▸ **Try it**: For each line below, check for the word "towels", then state how many lines contain it, with no other output.

□ □ □

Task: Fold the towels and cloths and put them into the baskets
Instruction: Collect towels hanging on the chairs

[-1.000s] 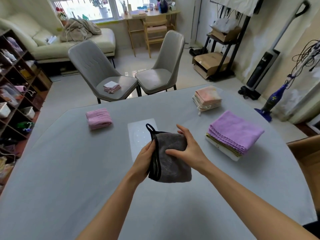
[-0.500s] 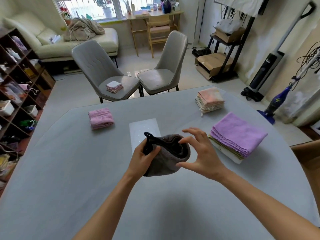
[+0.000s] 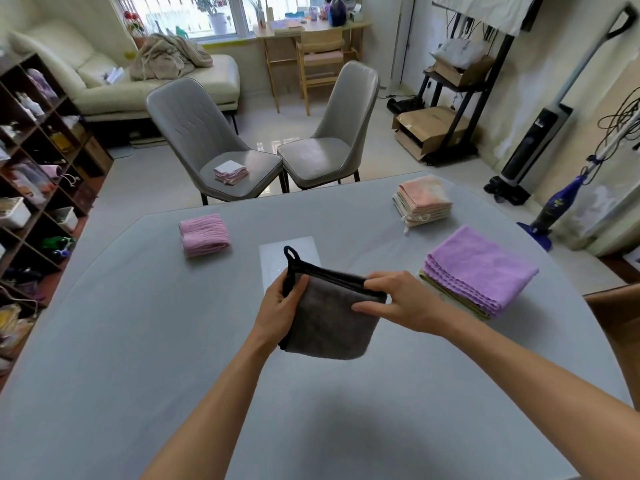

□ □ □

▸ **Response below**: 2